The 70-year-old Perdue has deep roots in agriculture. He's the son of a farmer and ran three businesses in the industry. Along with a farming and garden supply company, and a shipping company that operates through the Savannah port, Perdue ran AGrowstar, a company that buys and sells grain throughout the southeast.

Perdue, a veterinarian by training, joked that the dirty nature of job qualified him to be governor.

While in office he regularly visited clinics to spay and neuter cats and dogs.

"I don't get to do this every day," Perdue told a local paper. "When you have a governor who's a veterinarian and can draw a little bit of attention to the issue, it's still very important."

When Perdue was Georgia's governor, Paulk, who grows muscadine grapes, which are often used to make a sweet Southern wine, served on Perdue's agriculture advisory commission.

"He took a very hands-on approach to it," Paulk says. "He took it very serious, and took our advice to him very seriously."

As Paulk describes it, his advice to Perdue as governor was similar to what organized farm groups want Perdue to accomplish today, as head of the USDA: Loosen regulations, increase public awareness of agriculture, and boost trade.

"He comes from the farm and he's very familiar with agriculture and how important it is to not just Georgia's economy but the American economy," says Zippy Duvall, president of the American Farm Bureau Federation and a native Georgian himself. Duvall, who was previously head of the Georgia Farm Bureau, says Perdue has an "open-door policy" when it comes to farmers.

But while farmers like Paulk and DuVall praise their former governor, environmental and consumer safety groups have a harsher assessment.

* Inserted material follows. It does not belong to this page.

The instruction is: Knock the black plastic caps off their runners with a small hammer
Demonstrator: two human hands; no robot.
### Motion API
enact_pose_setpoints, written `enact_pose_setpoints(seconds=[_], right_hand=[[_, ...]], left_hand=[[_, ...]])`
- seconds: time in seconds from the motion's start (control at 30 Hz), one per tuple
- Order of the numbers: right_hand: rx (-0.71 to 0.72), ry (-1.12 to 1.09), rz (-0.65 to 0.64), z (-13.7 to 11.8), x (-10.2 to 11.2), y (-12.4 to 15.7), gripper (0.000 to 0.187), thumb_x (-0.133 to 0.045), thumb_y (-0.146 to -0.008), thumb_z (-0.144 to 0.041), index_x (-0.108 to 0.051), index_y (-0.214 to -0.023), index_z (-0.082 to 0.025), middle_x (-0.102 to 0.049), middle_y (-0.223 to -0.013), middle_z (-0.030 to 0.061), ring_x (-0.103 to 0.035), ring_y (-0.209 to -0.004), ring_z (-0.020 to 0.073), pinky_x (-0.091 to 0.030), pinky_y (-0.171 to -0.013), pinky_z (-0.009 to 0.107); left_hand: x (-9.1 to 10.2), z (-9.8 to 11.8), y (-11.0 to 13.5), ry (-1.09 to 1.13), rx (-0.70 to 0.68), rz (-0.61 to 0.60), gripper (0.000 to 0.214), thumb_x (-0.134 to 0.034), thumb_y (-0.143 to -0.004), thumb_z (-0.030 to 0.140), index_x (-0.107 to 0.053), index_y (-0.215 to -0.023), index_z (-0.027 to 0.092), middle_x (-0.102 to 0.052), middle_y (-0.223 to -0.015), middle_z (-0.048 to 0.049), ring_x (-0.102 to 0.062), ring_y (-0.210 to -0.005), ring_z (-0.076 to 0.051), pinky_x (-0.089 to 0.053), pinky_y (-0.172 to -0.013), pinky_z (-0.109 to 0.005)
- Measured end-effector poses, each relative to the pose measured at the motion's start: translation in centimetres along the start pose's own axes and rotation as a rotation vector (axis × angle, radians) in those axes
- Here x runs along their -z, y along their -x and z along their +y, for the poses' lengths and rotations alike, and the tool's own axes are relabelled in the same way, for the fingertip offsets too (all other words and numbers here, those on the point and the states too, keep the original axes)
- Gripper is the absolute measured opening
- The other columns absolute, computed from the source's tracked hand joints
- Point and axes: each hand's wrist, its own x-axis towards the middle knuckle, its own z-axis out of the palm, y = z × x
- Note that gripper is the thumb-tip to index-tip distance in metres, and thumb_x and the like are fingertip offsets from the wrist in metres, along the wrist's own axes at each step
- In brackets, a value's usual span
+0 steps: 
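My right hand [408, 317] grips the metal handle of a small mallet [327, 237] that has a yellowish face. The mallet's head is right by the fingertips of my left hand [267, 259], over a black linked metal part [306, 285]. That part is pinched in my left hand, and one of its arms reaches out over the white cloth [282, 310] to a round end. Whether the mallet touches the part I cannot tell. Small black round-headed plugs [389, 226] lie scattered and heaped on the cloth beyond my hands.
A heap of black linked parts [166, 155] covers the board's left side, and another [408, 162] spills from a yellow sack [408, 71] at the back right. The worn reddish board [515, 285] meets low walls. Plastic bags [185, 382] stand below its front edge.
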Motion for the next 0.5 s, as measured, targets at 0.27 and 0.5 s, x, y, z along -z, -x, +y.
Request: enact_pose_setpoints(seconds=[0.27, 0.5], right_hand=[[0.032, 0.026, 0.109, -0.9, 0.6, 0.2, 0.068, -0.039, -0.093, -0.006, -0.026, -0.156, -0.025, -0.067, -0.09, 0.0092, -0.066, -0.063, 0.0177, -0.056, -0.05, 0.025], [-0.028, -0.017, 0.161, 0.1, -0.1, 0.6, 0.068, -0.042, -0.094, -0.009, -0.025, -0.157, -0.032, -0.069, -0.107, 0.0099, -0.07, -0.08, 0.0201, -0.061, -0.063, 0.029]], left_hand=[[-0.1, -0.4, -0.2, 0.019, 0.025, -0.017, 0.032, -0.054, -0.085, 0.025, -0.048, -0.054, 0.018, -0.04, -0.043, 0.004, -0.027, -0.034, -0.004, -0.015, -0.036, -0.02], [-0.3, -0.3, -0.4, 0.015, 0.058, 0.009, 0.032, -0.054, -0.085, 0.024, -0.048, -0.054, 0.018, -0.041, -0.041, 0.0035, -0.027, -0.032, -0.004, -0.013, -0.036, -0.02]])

Neill Herring, a long-time environmental lobbyist in Georgia, says Perdue focused on a certain kind of people in rural areas: ones with money.

"He was focused on people who were comfortable," says Herring. "Those were his constituents, those were the people who he aimed to please, and I think he did."

As governor, Perdue was caught in a more than a few scandals involving his businesses and personal property deals.

He convinced the state legislature to spend millions on a fishing museum just miles from his home that hasn't attracted as many visitors as expected. The New York Times called it a symbol of wasteful spending.

Perdue attracted national attention during a drought in 2007, when he held a prayer for rain on the steps of the Georgia state capitol.

"I'm here today to appeal to you and to all Georgians, and all people who believe in the power of prayer, to ask God to shower our state, our region, our nation with the blessings of water," he said.

After the announcement of Perdue's nomination, national environmental groups unleashed a chorus of criticism. "It seems like he's well poised to gut agriculture regulations that protect independent farmers, workers and consumers so that agribusiness can continue to prioritize profits above food safety, farmer livelihoods, worker safety and the environment," said Wenonah Hauter, executive director of Food and Water Watch.

Duvall says the criticism of Perdue is simply wrong.

"I have hunted with Sonny Perdue," says Duvall, "He's just a really good guy, and I know that he appreciates the natural resources that we have in this country."